Le colloque se tient à la Faculté des sciences humaines et sociales de Tunis
Le territoire, comme objet de gouvernance constamment sollicité et souvent malmené, mais aussi comme forme d’appropriation individuelle sans cesse renouvelée, constitue un marqueur très pertinent des changements récents dans le monde arabe. Alors même que l’emprise de l’État-Nation s’estompe, le territoire (re)devient un référentiel identitaire et est revendiqué comme un droit. Si les disparités économiques et sociales des régions tunisiennes ont été en grande partie à l’origine de la révolte de 2011, ces inégalités s’observent aussi à l’échelle des individus par un déplacement des limites entre l’espace privé et l’espace public, mais aussi par une inégalité d’accès à l’espace public qui peut aller jusqu’à une confiscation des territoires par le pouvoir en place (ex : Le Caire). L’occupation d’un territoire, son appropriation illégale, sa réappropriation, deviennent alors des enjeux majeurs d’expression de la contestation et d’une volonté de changement.

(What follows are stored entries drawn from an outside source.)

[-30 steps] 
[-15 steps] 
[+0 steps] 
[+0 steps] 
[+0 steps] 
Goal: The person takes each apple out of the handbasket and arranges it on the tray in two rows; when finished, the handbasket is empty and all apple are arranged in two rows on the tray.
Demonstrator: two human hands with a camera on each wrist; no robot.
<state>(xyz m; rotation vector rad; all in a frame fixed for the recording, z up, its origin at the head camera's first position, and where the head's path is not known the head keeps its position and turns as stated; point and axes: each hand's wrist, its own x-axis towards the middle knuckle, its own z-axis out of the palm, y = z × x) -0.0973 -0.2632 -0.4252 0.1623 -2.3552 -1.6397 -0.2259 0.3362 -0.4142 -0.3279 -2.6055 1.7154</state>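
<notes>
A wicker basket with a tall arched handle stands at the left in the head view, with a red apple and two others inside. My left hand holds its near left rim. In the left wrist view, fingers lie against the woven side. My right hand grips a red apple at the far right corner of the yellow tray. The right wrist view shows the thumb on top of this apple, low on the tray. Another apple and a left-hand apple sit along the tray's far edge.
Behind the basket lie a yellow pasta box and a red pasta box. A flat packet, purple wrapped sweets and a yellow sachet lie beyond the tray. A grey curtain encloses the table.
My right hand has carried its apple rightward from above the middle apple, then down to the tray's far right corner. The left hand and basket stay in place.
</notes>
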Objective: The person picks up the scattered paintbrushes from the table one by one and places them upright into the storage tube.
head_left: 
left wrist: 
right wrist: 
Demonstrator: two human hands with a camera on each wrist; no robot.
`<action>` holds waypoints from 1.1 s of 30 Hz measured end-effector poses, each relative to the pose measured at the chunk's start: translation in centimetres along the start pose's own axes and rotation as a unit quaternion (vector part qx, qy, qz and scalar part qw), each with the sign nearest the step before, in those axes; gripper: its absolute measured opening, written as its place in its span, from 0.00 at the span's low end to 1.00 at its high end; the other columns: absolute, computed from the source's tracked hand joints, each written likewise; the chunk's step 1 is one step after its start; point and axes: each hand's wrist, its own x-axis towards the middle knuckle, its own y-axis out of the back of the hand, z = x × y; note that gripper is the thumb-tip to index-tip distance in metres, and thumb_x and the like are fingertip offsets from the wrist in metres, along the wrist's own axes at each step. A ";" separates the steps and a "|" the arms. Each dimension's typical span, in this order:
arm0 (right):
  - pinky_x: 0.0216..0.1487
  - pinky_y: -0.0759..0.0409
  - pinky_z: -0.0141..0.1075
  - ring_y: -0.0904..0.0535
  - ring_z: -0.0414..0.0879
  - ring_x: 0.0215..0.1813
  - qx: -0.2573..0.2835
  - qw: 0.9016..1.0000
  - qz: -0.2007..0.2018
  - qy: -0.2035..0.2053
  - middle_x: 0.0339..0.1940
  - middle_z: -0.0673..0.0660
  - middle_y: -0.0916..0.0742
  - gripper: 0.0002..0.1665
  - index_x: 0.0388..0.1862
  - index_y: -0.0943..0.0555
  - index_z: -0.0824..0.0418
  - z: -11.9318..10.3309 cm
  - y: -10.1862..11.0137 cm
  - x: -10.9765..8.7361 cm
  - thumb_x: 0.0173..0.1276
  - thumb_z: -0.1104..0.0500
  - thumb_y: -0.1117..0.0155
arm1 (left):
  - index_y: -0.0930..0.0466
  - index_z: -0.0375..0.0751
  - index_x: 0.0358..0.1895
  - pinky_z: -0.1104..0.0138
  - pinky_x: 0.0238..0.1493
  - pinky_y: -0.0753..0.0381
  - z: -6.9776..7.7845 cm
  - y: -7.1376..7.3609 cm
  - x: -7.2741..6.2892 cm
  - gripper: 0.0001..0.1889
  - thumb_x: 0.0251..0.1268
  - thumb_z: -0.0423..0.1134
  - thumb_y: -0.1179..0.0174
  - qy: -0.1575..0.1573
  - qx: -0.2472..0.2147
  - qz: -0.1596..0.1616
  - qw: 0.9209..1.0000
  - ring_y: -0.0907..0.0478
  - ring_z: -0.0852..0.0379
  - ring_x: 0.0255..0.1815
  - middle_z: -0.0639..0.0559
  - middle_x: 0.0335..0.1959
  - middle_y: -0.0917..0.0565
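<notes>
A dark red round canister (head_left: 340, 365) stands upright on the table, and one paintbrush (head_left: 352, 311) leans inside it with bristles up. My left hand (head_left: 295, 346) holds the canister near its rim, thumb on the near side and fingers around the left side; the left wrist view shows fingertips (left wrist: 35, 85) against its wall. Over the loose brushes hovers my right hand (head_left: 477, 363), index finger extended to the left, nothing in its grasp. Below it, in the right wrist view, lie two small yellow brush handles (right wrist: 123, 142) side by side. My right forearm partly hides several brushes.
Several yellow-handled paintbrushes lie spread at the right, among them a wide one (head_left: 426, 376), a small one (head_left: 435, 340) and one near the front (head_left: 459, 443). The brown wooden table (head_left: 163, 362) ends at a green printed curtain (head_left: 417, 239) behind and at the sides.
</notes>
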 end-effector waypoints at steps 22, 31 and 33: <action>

La question de la gouvernance territoriale a été posée dès le début de la transition démocratique en Tunisie. Il est apparu que l’État centralisé tunisien ne disposait pas des structures adéquates pour répondre aux défis des inégalités territoriales – qui ont fait l’objet de nombreux travaux de recherche menés par les économistes spatiaux et les géographes-aménageurs. La recomposition des territoires administratifs à différentes échelles (délégations, départements, régions, etc.) constitue ainsi un enjeu institutionnel très important, au cœur des préoccupations nationales depuis 2011. Elle suscite un ensemble de réflexions qui concernent à la fois la résorption des inégalités par un redécoupage de l’espace mais aussi l’adhésion des populations en termes d’identité territoriale. La ressource identitaire que constitue le territoire dans le processus de construction individuelle n’est pas mobilisée de la même manière par les habitants, en lien avec leurs pratiques qui s’y inscrivent et la diversité des trajectoires géographiques individuelles. Par ailleurs, la portée identitaire des territoires s’inscrit dans une dynamique historique qui doit être appréhendée comme construction.
Au Maroc, la question territoriale est au cœur des réformes de structure. Les régions sont en effet appelées à devenir des acteurs importants du développement, en ayant notamment l’obligation de définir leur propre programme de développement. Fondé sur un développement de l’économie de la connaissance, sur une forte tertiarisation de l’économie, chaque pays doit mettre en place des modes de gouvernance territoriale permettant aux acteurs de se positionner et de construire des « avantages comparatifs territoriaux » assurant leur attractivité pour des investissements nationaux ou internationaux susceptibles de se mouvoir d’une région à l’autre. Ces nouveaux impératifs du développement qui s’imposent en raison des modes d’insertion du Maroc et de la Tunisie à l’économie internationale contribuent fortement à de nouvelles structurations territoriales. En effet, cette insertion dans la globalisation tend à mettre les régions en situation de compétition sur les ressources, les investissements, mais aussi les savoir-faire dans un jeu mondialisé. Cette tension centrifuge vers plus de régionalisation se heurte cependant à l’histoire propre de chaque pays dans sa dynamique de construction de l’État-Nation. Pour de nombreux pays centralisés qui ont dû historiquement forger, parfois de manière violente, un sentiment national commun à partir d’identités régionales fortes, la régionalisation fait surgir le spectre du régionalisme et semble porter atteinte à la fois à l’indivisibilité de la Nation et à l’intégrité de l’État. Au Maroc, bien que l’État soit fortement centralisateur, une réforme territoriale lente et hésitante pousse cet État à concéder de plus en plus de ses prérogatives en délimitant des espaces de son territoire tout en leur cédant une partie de ses pouvoirs et en leur conférant des identités propres, produisant ainsi du territoire. Mais en même temps, cette réforme dite de régionalisation, libère les tendances régionalistes.
Si la régionalisation apparaît ainsi comme un « marqueur » des transformations dans le monde arabe, la mise en place de politiques de régionalisation qui visent à modifier les rapports entre l’État central et les collectivités territoriales touche aussi les pays en développement. Mais c’est aussi le cas de la France qui vient d’adopter une loi réduisant le nombre de régions et qui se prépare à modifier substantiellement leurs compétences.
C’est dans cette tension entre les besoins de décentralisation, de déconcentration, de gouvernance territoriale et la nature jacobine des états arabes méditerranéens que se situent les difficultés des politiques de régionalisation. Comment régionaliser sans tomber dans un régionalisme qui détruirait l’unité des pays à l’instar de ce que l’on observe en Libye ou en Syrie ? Les défis posés par les territoires sont donc multiples : politiques, économiques, identitaires, mais aussi géopolitiques et sécuritaires.